- Episode no.: Season 11 Episode 1
- Directed by: Joseph Lee
- Written by: Alec Sulkin
- Production code: 9ACX21
- Original air date: September 30, 2012

Guest appearances
- Elizabeth Banks as Pam Fishman; Chris Cox as Ross Fishman; Martin Spanjers as Ben Fishman;

Episode chronology
| ← Previous "Internal Affairs" | Next → "Ratings Guy" |
- Family Guy season 11

= Into Fat Air =

"Into Fat Air" is the eleventh season premiere of the animated comedy series Family Guy, and the 189th episode overall. It originally aired on the Fox network in the United States on September 30, 2012. The episode follows the Griffin family having dinner with Lois' old boyfriend's family and climbing Mt. Everest.

The episode was written by Alec Sulkin and directed by Joseph Lee. "Into Fat Air" received mixed reviews from television critics for its storyline and cultural references. According to the Nielsen ratings, it was viewed in 6.55 million homes in its original airing. The episode featured guest performances by Elizabeth Banks and Martin Spanjers, along with several recurring guest voice actors for the series.

==Plot==
When Lois tells Peter of a dinner date with her former boyfriend Ross Fishman (who was previously seen in "Stuck Together, Torn Apart"), his wife Pam, and their son Ben, Peter is distressed. When Ross brags about their family vacations and that they plan to climb Mt. Everest, Peter, sick of his attitude, claims that the Griffins will also climb the mountain. When they return home, Peter realizes he overspoke and asks Lois to make up an excuse, but Lois is also annoyed by the Fishmans' smug attitude and proposes they actually climb Mt. Everest.

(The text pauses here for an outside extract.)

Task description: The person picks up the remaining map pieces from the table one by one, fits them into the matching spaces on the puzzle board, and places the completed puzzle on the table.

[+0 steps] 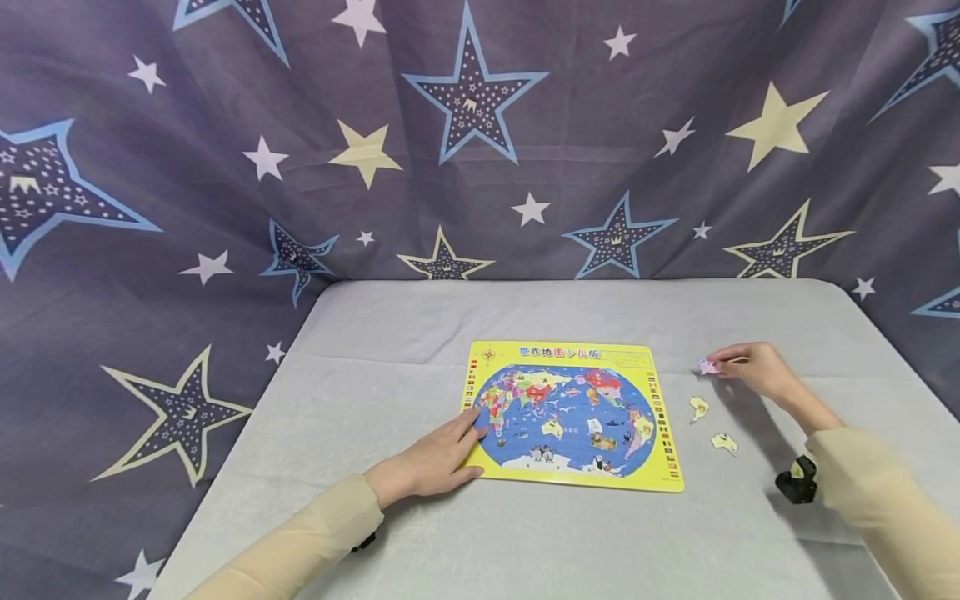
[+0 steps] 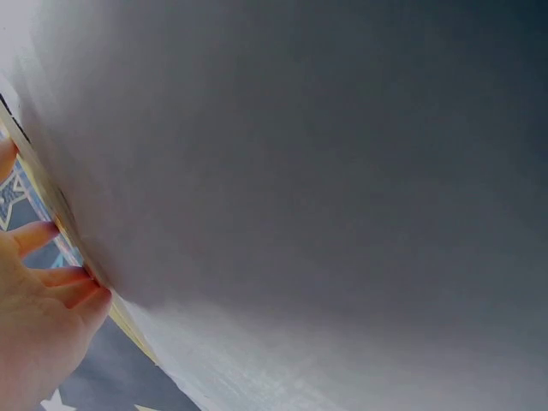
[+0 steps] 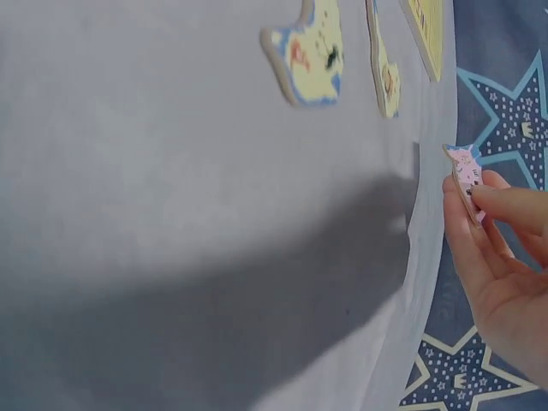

Arriving in Nepal, the Griffins find the Fishmans, who are surprised they actually followed through with the trip. While climbing, they discover they are ahead of the Fishmans. But when they reach the top, they discover the Fishmans beat them there. As they start back down, things go awry when they get stuck on the mountainside in the middle of a massive storm. Starving after Peter mistook trail mix for a mix tape, they come across the dead frozen body of Ben and decide to eat him to survive. They pass Ross and Pam, who are going back up the mountain searching for their son, and come within sight of base camp. But as Lois watches the storm clouds, she decides to have the family go after the Fishmans to save them from certain death. They discover the Fishmans lying unconscious in a crevasse and send Peter down on a rope to rescue them. Peter barely gets Ross and Pam out alongside the rock he saved before the family heads back to base camp. Back at base camp, Ross and Pam are loaded onto a helicopter to be taken to a hospital to recuperate. As Ross and Pam are airlifted out, Peter casually reveals that they ate their son, but before the Fishmans can speak, Peter signals the pilot to leave, and the helicopter takes off, thus ending the episode.

==Production and development==
The episode was written by Alec Sulkin and directed by Joseph Lee. Steve Callaghan, Mark Hentemann, Danny Smith, Alec Sulkin and Wellesley Wild served as executive producers, and James Purdum, Dominic Bianchi as supervising directors.

It featured guest performances from Elizabeth Banks and Martin Spanjers, along with recurring guest stars.

==Reception==
"Into Fat Air" was broadcast on September 30, 2012, as a part of an animated television night on Fox, and was preceded by the season premiere of The Simpsons ("Moonshine River") and Family Guy creator Seth MacFarlane's other series American Dad! ("Love, AD Style"). It was watched by 6.55 million viewers, according to Nielsen ratings and acquired a 3.3/8 rating/share.

The episode received mixed reviews. Kevin McFarland from The A.V. Club gave the episode a C, saying "The only parts of this episode that didn't feel cobbled together from previous episodes and other shows (the mountain climbing plot, the cannibalism sequence, the family dinner gone awry) were the cutaways, which is pretty typical of Family Guy at this point. It's anticlimactic, like when you realize there's about 11 minutes of action in a three-hour football game."

Carter Doston from TV Fanatic gave the episode three and a half stars out of five, saying "There were a lot of funny little lines, some cutaways that largely fell flat, It wasn't great, but I've sure seen worse from this series."